GLADYS — Não foi, como se diz?, trabalhar hoje, não?

KATIA — Em primeiro lugar, não tenho que dar satisfação a ninguém. Ademais, alguma vez te perguntei onde você faz a sua viração. Não fui trabalhar, não... Se até o Senhor, que é o Senhor, descansou, porque eu não ? "E Deus acabou no sétimo dia a obra que tinha feito e descansou no sétimo dia de toda a obra que tinha feito". Tá no Gênesis.

GLADYS — Posso saber onde decorou a Bíblia ?

KATIA — Aí, como é burrinha... E a Bíblia lá é para ser decorada, menina? Eu entendi.

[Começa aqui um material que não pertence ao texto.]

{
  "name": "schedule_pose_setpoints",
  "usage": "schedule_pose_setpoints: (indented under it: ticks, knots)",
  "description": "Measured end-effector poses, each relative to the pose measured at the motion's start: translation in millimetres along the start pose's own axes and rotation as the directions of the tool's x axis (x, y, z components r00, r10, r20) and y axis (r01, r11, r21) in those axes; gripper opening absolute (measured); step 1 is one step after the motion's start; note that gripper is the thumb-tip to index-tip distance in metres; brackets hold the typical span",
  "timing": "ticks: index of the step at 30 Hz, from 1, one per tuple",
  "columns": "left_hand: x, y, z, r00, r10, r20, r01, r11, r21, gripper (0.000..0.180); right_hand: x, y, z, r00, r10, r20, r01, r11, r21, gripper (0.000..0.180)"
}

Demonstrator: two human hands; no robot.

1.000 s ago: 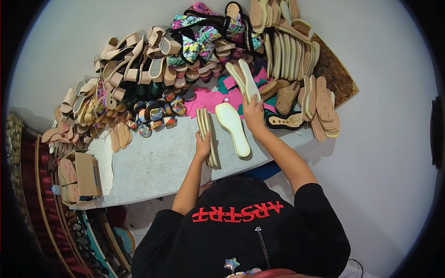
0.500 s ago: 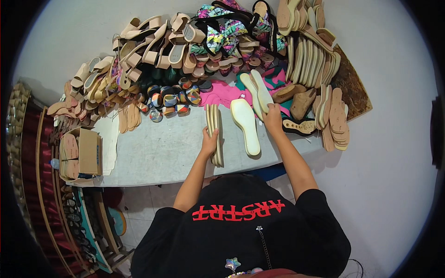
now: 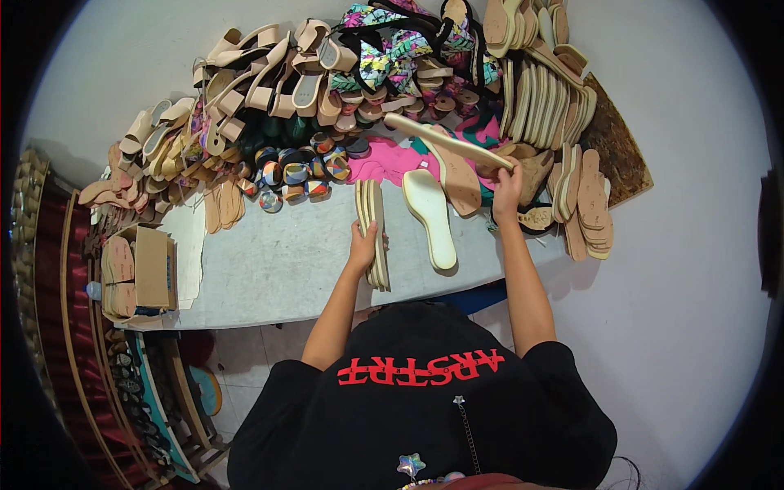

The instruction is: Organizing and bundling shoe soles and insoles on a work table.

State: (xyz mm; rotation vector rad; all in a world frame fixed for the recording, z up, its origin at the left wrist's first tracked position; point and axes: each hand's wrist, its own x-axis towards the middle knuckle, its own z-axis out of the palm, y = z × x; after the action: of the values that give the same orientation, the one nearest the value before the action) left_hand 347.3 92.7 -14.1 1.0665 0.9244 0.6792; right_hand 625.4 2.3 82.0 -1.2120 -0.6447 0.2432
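My left hand [image 3: 363, 245] is closed around a few thick shoe soles [image 3: 370, 204] that stand on edge side by side on the table. Held by one end in my right hand [image 3: 508, 189] is another sole [image 3: 449, 140], raised and seen edge-on, slanting up to the left. Beneath it a tan-faced sole [image 3: 459, 175] lies partly covered. Between my hands a pale cream sole [image 3: 429, 220] rests flat, wide end away from me.
Heeled sandals [image 3: 306, 86] pile up along the back, with colourful patterned heels [image 3: 296, 173] before them. Stacked soles [image 3: 543, 102] and loose tan soles [image 3: 594, 204] crowd the right. Pink cloth [image 3: 380, 163] lies mid-table. A cardboard box [image 3: 155, 267] of soles stands at the left edge.
My right hand has moved up and right, lifting one sole and turning it edge-on. The sole under it now shows its tan face. My left hand keeps its hold on the stack.
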Motion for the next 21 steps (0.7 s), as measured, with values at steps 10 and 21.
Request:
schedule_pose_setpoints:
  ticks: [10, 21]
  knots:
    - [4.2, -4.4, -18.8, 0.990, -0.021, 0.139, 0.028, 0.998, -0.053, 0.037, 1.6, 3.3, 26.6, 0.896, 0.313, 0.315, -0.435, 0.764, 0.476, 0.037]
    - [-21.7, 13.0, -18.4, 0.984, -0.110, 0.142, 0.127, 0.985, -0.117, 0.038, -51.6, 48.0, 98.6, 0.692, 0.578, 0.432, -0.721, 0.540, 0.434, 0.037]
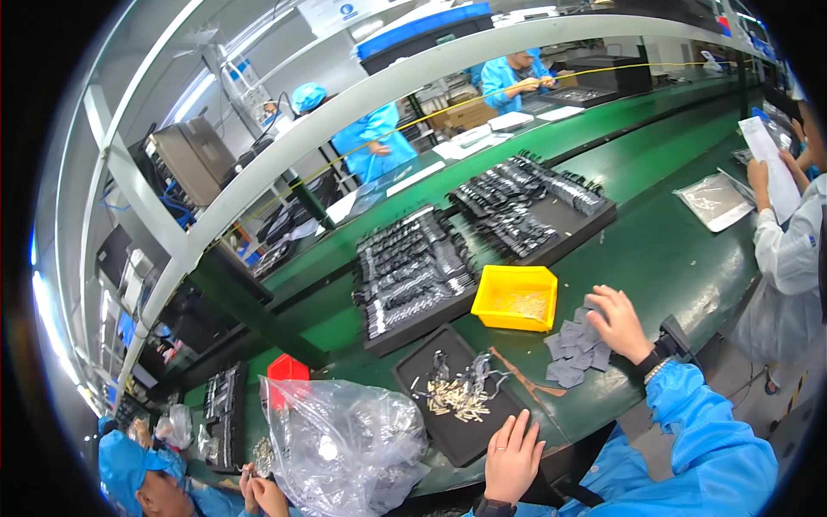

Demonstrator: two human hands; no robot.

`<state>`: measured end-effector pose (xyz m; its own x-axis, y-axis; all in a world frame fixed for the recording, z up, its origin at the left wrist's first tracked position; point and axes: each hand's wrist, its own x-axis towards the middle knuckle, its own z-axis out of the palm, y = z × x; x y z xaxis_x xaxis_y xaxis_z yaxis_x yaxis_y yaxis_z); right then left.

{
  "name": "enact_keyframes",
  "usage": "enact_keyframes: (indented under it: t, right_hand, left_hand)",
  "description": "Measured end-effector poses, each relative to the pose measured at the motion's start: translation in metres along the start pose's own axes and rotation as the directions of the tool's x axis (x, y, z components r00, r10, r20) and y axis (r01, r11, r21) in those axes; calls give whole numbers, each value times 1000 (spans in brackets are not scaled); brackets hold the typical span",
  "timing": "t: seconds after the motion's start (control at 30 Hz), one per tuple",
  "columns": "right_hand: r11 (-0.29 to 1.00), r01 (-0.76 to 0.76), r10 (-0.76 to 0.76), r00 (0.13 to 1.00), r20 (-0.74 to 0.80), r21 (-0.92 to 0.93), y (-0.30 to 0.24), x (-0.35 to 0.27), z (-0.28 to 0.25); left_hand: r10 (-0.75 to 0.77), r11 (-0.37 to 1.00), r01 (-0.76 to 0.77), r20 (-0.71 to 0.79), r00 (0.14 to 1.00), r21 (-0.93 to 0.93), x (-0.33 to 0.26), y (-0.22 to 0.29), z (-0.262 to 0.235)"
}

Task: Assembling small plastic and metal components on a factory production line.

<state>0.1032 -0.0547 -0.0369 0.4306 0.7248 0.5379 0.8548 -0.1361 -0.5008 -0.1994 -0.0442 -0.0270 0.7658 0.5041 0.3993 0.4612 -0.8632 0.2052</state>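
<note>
My left hand [514, 457] lies at the near right edge of a black tray [457, 444], palm down with its fingers stretched out. In that tray are a heap of small pale-gold pins [457, 398] and a few black-and-silver parts [479, 372]. Over a loose pile of flat grey square pieces [568, 349] is my right hand [620, 323], its fingers extended and touching the pile's right side. Whether a piece sits under those fingertips is hidden. Between the tray and the pile runs a thin brown strip [525, 375].
A yellow bin [515, 297] holds small pale pieces. Behind it stand black trays filled with rows of dark parts [413, 267]. To the left are a big clear plastic bag [345, 439] and a red bin [289, 370]. Co-workers sit at the left and stand at the right.
</note>
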Motion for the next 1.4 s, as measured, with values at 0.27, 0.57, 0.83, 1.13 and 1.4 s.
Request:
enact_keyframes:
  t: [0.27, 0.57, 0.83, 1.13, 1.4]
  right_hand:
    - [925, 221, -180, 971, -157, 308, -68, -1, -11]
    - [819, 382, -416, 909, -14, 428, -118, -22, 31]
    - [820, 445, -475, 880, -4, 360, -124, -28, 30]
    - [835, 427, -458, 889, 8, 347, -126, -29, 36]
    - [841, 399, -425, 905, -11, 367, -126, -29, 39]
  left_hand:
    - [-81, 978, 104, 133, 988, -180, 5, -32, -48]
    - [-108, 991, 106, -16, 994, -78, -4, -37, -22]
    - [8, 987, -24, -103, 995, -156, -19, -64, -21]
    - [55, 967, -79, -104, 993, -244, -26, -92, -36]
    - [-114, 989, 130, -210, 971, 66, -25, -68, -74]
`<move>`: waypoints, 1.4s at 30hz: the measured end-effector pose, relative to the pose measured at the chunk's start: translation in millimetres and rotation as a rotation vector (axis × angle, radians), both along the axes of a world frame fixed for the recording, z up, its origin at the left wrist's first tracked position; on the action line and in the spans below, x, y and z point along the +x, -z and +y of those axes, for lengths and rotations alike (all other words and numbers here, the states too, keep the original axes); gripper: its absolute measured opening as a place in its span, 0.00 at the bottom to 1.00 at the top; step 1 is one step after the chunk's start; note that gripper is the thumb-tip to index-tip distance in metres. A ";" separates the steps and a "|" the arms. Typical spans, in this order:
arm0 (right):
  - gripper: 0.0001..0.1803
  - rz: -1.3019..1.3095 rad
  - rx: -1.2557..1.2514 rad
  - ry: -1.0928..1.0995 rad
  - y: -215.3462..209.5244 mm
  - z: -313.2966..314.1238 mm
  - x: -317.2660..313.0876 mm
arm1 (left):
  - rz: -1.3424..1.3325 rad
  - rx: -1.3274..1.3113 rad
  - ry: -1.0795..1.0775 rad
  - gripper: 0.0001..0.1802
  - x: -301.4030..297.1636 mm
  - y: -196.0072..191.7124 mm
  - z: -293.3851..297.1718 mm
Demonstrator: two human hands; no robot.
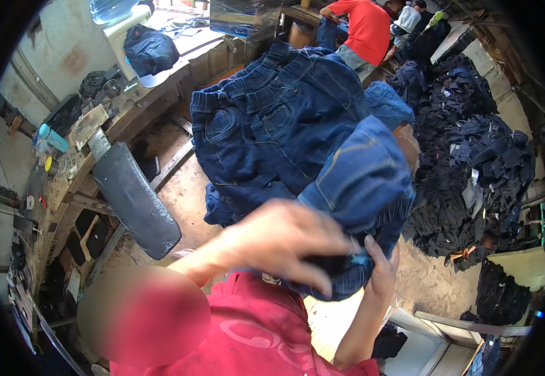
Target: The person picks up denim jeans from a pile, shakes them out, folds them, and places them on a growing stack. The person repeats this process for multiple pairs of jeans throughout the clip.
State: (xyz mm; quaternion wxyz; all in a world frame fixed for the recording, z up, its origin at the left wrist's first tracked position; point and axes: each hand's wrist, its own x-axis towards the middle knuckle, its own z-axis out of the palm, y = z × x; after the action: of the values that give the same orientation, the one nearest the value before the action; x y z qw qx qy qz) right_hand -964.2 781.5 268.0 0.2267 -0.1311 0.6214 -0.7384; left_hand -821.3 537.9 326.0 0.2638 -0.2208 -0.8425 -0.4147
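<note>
My right hand [382,268] grips the edge of a pair of blue jeans [363,172], thumb on the near side, holding them bunched up before my red shirt. Across the lower part of these jeans reaches my left hand [288,241], smeared by motion. Its thumb and fingers look spread, with nothing plainly between them. A small light-blue spot shows in the dark opening of the jeans between my hands. Just beyond lie dark blue jeans [272,119] with gathered waistbands and stitched pockets, spread in a heap; what supports them is mostly hidden.
At left, a long black padded board [136,197] juts from a worn wooden bench [75,172] carrying a light-blue bottle [53,138]. Large piles of dark garments [466,163] cover the right side. Farther off, a person in a red top [363,28] bends over cloth.
</note>
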 end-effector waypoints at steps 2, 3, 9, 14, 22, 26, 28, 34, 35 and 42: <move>0.26 -0.222 -0.045 0.169 14.9 29.6 0.3 | 0.172 0.277 -0.669 0.24 -0.1 10.0 -56.8; 0.26 -0.295 0.024 0.299 20.4 47.7 -1.0 | 0.269 0.073 -1.145 0.24 -1.7 16.7 -93.3; 0.22 -0.138 0.188 0.541 18.8 156.8 -7.0 | -0.316 -0.274 -1.326 0.49 -63.0 76.4 -157.8; 0.26 -0.304 -0.312 0.617 11.7 178.5 -6.4 | -0.358 0.004 -1.429 0.31 -106.1 87.3 -160.2; 0.25 -0.387 -0.339 0.555 43.9 147.7 3.2 | 0.138 0.119 -1.389 0.15 -108.5 78.8 -127.3; 0.25 -0.339 -0.307 0.581 47.8 143.0 3.8 | 0.117 0.507 -0.906 0.12 -114.0 33.1 -56.5; 0.25 -0.230 -0.237 0.510 46.5 136.4 4.3 | 0.159 0.278 -0.608 0.11 -112.3 14.7 -6.4; 0.39 -0.210 0.035 0.300 52.4 98.9 23.2 | -0.569 -0.320 0.538 0.21 -72.4 12.7 120.3; 0.37 -0.229 0.048 0.316 56.1 95.3 27.7 | -0.571 -0.292 0.489 0.23 -66.2 18.0 115.2; 0.27 -0.395 -0.189 0.499 75.2 150.1 46.7 | 0.100 -0.395 -1.819 0.41 -41.5 67.0 -170.5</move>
State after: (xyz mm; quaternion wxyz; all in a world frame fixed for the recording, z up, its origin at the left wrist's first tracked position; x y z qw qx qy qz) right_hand -917.6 931.6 192.8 0.1415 0.1504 0.5071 -0.8368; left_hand -862.8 367.4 259.1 0.4807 0.4659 -0.7344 0.1122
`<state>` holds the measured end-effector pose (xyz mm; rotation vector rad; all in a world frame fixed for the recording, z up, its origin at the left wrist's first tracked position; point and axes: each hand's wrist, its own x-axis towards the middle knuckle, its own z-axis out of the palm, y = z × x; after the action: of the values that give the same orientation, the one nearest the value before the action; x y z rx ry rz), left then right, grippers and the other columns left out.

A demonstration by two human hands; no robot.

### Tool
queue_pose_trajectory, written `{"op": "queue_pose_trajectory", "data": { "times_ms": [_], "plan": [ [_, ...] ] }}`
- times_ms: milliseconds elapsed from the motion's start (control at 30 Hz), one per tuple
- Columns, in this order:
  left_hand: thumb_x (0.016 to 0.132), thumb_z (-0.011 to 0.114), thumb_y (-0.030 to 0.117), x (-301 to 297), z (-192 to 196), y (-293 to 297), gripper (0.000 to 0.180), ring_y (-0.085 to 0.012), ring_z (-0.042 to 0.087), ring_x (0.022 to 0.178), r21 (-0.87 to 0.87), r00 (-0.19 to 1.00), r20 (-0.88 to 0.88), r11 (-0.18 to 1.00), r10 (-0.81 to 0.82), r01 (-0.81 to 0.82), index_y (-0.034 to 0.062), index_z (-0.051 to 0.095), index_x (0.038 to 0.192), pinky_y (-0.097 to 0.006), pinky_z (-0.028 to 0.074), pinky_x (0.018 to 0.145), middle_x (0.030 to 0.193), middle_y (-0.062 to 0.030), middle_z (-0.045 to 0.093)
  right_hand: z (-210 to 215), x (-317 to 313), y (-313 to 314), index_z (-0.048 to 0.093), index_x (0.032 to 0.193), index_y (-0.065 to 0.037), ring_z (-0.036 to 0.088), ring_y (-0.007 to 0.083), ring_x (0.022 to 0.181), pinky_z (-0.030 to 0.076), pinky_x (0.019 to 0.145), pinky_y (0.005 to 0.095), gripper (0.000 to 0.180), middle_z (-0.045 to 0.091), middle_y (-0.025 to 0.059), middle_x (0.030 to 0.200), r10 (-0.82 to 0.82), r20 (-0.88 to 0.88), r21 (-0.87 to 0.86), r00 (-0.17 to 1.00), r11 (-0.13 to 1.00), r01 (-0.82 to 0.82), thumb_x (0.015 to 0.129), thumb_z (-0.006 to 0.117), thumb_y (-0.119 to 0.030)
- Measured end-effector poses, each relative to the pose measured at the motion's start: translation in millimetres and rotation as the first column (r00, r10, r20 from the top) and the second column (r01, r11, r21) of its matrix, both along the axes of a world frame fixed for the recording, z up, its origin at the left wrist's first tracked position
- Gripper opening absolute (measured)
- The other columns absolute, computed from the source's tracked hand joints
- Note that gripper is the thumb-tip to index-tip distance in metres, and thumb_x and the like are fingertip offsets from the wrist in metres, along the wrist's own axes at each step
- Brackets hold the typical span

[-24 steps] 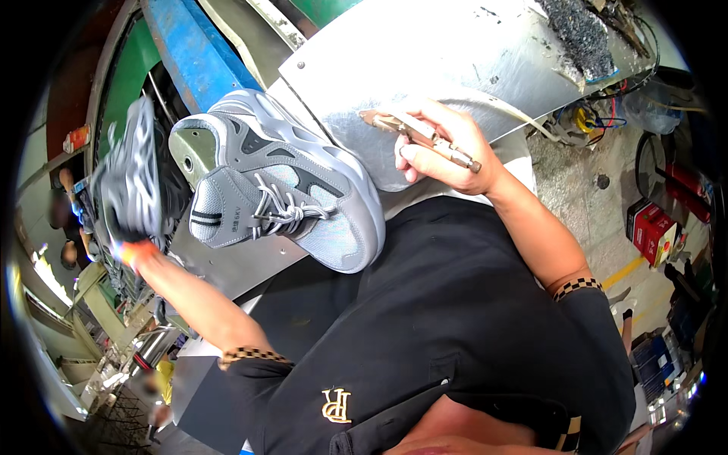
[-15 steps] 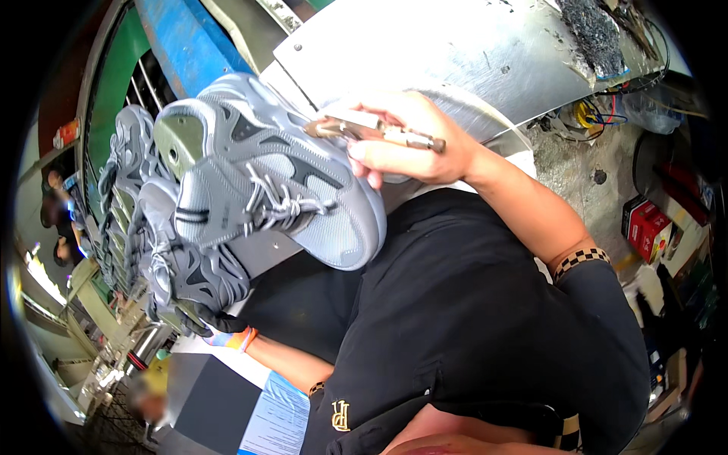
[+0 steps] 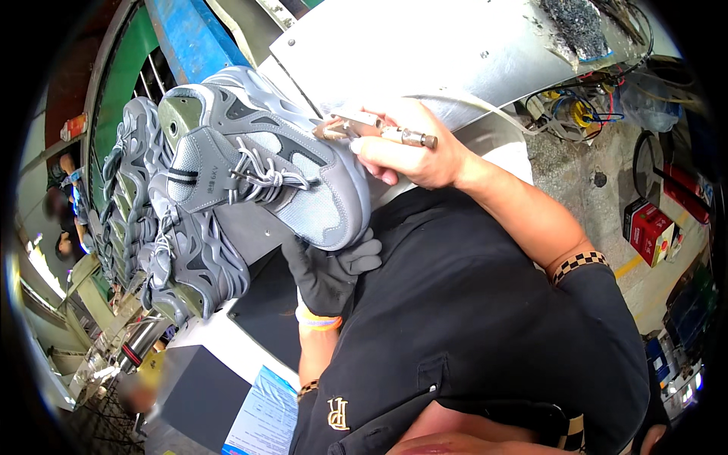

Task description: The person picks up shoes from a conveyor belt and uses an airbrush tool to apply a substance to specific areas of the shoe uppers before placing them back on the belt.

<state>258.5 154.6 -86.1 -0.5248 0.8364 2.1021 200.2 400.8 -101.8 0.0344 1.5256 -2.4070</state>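
Note:
A grey sneaker (image 3: 303, 182) with tied pale laces lies across the middle, a green shoe last (image 3: 177, 114) showing in its opening. My left hand (image 3: 327, 274), in a dark grey glove, is cupped at the sneaker's toe. Its thumb and fingers are spread apart; whether they touch the toe I cannot tell. My bare right hand (image 3: 409, 152) is closed around a brass-coloured and silver metal hand tool (image 3: 345, 125). The tool's tip is beside the sole's side edge; contact is unclear.
More grey sneakers on green lasts (image 3: 189, 265) stand in a row at the left. A white metal surface (image 3: 409, 53) lies beyond my right hand. A blue printed sheet (image 3: 265, 409) is at lower left; a red box (image 3: 647, 231) is on the floor at right.
My left hand has come from the sneakers at the left to the toe of the middle sneaker. That sneaker has shifted slightly up and left. My right hand still holds the tool.

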Motion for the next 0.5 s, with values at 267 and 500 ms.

Já fui grande no Reino das Testemunhas de Jeová lá em Teófilo Otoni. Ate que apareceu o Jeremy. O Jeremy era um americano: Pregador Maior! Um belo dia veio com uma conversa diferente, com aquele sotaque todo para o meu lado: "eu falar e eu falar claramente e em voz alta que existir vantagens no adultério". E veio andando para o meu lado com uma cara de tarado, menina! Aí eu pulei para o banco de trás — a gente tava no Reino — e gritei: "não deves cometer adultério. Êxodus 20: 4". Não deu tempo. Foi ali mesmo. Ainda bem que tinha uma almofadinha.

GLADYS (Indo para o quarto do Marco e seu) — Comigo nem almofadinha tinha. Foi na escada. Na raça. Hoje em dia não subo em escada de jeito nenhum. Tenho neurose de escada. Amo um elevador. Escada na minha vida basta aquela. E depois, você se mandou?

KATIA (Entrando atrás) — Dá licença? Foi. Puxa, sem almofadinha é fogo!

GLADYS — Escada de um hotel de terceira categoria, meu amor. Me machuquei toda nas costas. Também, visualiza bem: o cara me apertando na frente, os degraus me apertando nas costas. O desgraçado do corrimão na nuca. O cabelo numa poça d'água... No fim, até que foi bom. Na hora H a gente escorregou uns cinco degraus. Nunca mais vi o cara. Um tarado...

KATIA — Coitada. ..Depois desta do Jeremy eu me mandei. Nunca mas vi, também. Até que nasceu a Margot.

GLADYS — Você só tem esta filha?

KATIA — Não !: duas! Margot e Neide. Margot é a mais velha; loirinha, olhinho bem azul, sangue de americano, sabe? Agora Neide é mais para o mulato, cabelo meio pixaim... É um problema de pai!

GLADYS — Escuta, Katia, como é que você foi parar na viração?

KATIA — Ih, minha filha; quando cheguei fui ser doméstica. Ai, que vida mais besta, meu Deus. Depois uma amiga de Teófilo Otoni — testemunha — me convidou para trabalhar numa pensão na Praça Mauá. Meu primeiro michê: um estudante que veio do interior de São Paulo e o cara não acreditava Foi tão gozado... Eh, sarro! (Pausa) E você, como é que começou?

GLADYS — Começou o que?

KATIA — Uai, você não é da vida?

GLADYS (Pausa) — Da vida?... Eu não... Olha, Katia, eu não sou o que você está pensando não.

KATIA — Uai, você não dorme com este tal de Marco?

GLADYS — Não.

KATIA — Não? Já sei, você é sapatão?

GLADYS — Não. (Ri).

KATIA — Eu sempre desconfiei que este cara era bicha.

GLADYS — Não, (Ri).

KATIA — Então sou eu que tou ficando louca. Vocês não dormem juntos aqui neste quarto?

GLADYS — Dormimos.

KATIA — Então, porra!

GLADYS — Mas é uma história diferente. Não é assim. Olha, eu sou atriz de cinema. O meu caso com o Marco é outro .Deixa, é uma história muito complicada. Ás vezes, a gente dorme junto.

KATIA — Ah, vocês são amantes?

GLADYS — Não, não somos, não.

KATIA — Então você é da vida, pô! ! ! (Apagam-se as luzes).